En el sistema educativo tradicional, el profesor era reconocido como la autoridad y era él quien determinaba los temas que tenían que aprenderse. En la educación moderna se han realizado enérgicas tentativas para democratizar su papel, pero ello ha creado turbadoras paradojas, muy similares a las de la madre y su hijo pequeño que no quiere hacer sus deberes. Se puede esperar que, en términos generales, los educadores tengan la competencia necesaria para decidir sobre el valor de las diversas materias, pero no existe un modo «democrático» mediante el cual puedan pedir a los estudiantes que se comprometan al estudio de las materias. Sin embargo, si se deja decidir democráticamente a los estudiantes lo que desean o no estudiar y si desean acudir o no al colegio, el resultado sería un caos. Todo lo que puede hacer por tanto el profesor es utilizar métodos sutiles para influir en los estudiantes, en el sentido de encauzar sus mentes en la dirección «debida», convenciéndoles y convenciéndose desde luego a sí mismo de que se trata de algún modo de «técnicas didácticas» y no de medios encubiertos de coerción, ya que la coerción es un concepto anatemizado desde el punto de vista del caro ideal de la espontaneidad.

Las relaciones humanas en general constituyen un área en la que puede surgir fácil e inadvertidamente la paradoja en el curso de una tentativa destinada a superar dificultades. Ya que nos sentimos reales tan sólo en la medida en que alguien con importancia para nosotros confirma o ratifica nuestra propia imagen, y ya que tal ratificación tan sólo servirá al propósito si es espontánea, únicamente un caso ideal de interrelación humana puede estar libre de paradoja. El elemento de colusión está habitualmente presente en grado mayor o menor y adopta la forma de una negociación: sé esto para mí y yo seré esto para ti. A no ser que este trato de «algo por algo», el quid pro quo de una relación (51), sea aceptado como parte del juego de la vida, tiene que conducir a problemas. En
«El balcón»
, sobre todo en el primer acto, Genet ha dibujado magistralmente un microcosmos de este tipo colusivo. En el superburdel de Madame Irma, se les proporciona a los clientes todos los complementos necesarios para cambiar sus mezquinas existencias en sueños semirreales de grandeza, tan sólo semirreales, desde luego, ya que existe un pago por este servicio y también porque continúan teniendo lugar pequeños lapsos enojosos y desencantadores; así por ejemplo, cuando los complementos no recuerdan bien sus papeles. La futilidad de intentar cambios adoptando este modo y los problemas interpersonales creados por la colusión han sido tratados detalladamente por Laing (64).

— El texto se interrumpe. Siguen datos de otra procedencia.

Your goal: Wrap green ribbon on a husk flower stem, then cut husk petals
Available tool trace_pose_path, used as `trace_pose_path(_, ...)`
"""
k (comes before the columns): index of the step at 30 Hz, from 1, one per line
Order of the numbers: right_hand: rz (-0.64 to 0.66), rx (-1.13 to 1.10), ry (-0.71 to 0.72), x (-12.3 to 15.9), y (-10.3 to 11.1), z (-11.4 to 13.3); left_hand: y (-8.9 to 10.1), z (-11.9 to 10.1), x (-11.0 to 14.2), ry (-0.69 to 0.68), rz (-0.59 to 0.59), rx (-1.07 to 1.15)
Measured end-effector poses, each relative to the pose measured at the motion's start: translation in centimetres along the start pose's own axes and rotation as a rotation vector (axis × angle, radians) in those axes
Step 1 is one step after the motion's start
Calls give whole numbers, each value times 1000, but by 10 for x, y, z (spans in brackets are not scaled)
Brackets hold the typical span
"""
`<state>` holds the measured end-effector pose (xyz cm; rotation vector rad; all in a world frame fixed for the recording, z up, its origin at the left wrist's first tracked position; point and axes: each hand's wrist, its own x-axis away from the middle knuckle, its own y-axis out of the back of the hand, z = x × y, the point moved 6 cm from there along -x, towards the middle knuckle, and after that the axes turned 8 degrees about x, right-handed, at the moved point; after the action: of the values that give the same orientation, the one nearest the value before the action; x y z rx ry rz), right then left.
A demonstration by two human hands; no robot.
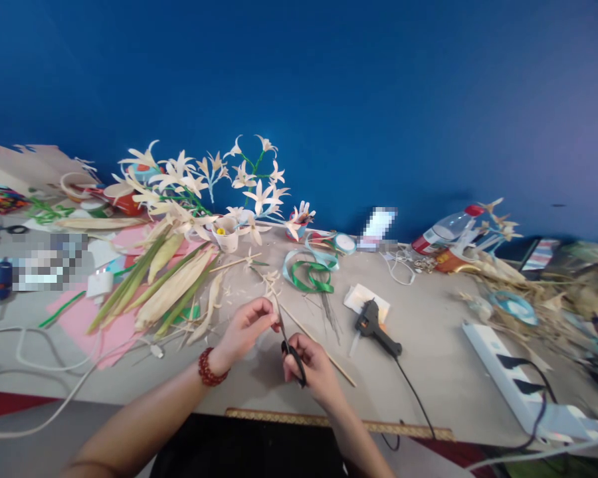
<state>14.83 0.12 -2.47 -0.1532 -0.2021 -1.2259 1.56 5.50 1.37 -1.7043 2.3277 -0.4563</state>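
Both hands are working close together near the front edge of the worktop (428, 345). Her left hand (244, 328) is pinching a thin, pale strip of dry husk (274, 299) between thumb and fingers, holding it up just above the worktop. Her right hand (311, 365) is wrapped around the black handles of the scissors (290, 348), and the blades are pointing up toward the strip, right beside the left fingertips.

That closeness is the worry. The blades are sitting so near the pinching fingers that a small slip could nip the skin. The strip is thin and looks dry, so it could tear or bend away instead of cutting clean. The glue gun (376, 328) is lying just to the right with its black cord trailing off the edge, and an elbow could catch it. I cannot tell if it is hot.

Both forearms are reaching in from below, wrists bent inward, and a red bead bracelet (210, 368) is sitting on the left wrist
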Motion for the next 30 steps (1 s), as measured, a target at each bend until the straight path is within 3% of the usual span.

En general, los problemas que se dan en psicoterapia conyugal tienen que ver con frecuencia con la casi siempre insuperable dificultad de cambiar el quid pro quo en que se basó originalmente la relación. Desde luego, este quid pro quo nunca es el resultado de una franca negociación, sino más bien de la índole de un contrato tácito, cuyas cláusulas pueden ser asaz incapaces de verbalizar ambos miembros de la pareja, mientras al mismo tiempo son extremadamente sensibles a cualquier violación de estas cláusulas no escritas. Si surge el conflicto, los cónyuges intentan resolverlo, típicamente, sobre la base del contrato y se ven así inmersos en un problema, similar al expuesto de los nueve puntos, que se han fabricado ellos mismos. Cualquier cosa que hagan dentro del esquema se realiza sobre la base de la propiedad a del grupo y por tanto deja sin modificar el patrón general de la relación (el grupo de sus comportamientos de relación mutua). Los contratos tácitos interpersonales del género del que estamos examinando están destinados forzosamente a volverse anacrónicos e inaplicables, y el cambio que sería necesario aquí habría de ser el del propio contrato (es decir: un cambio 2) y no tan sólo un cambio 1 dentro de las cláusulas del contrato. Pero como hemos mencionado repetidamente, este paso desde «dentro» hacia «fuera» es extremadamente difícil y las técnicas de verificar el cambio 2 constituirán el tema de la parte tercera del presente libro.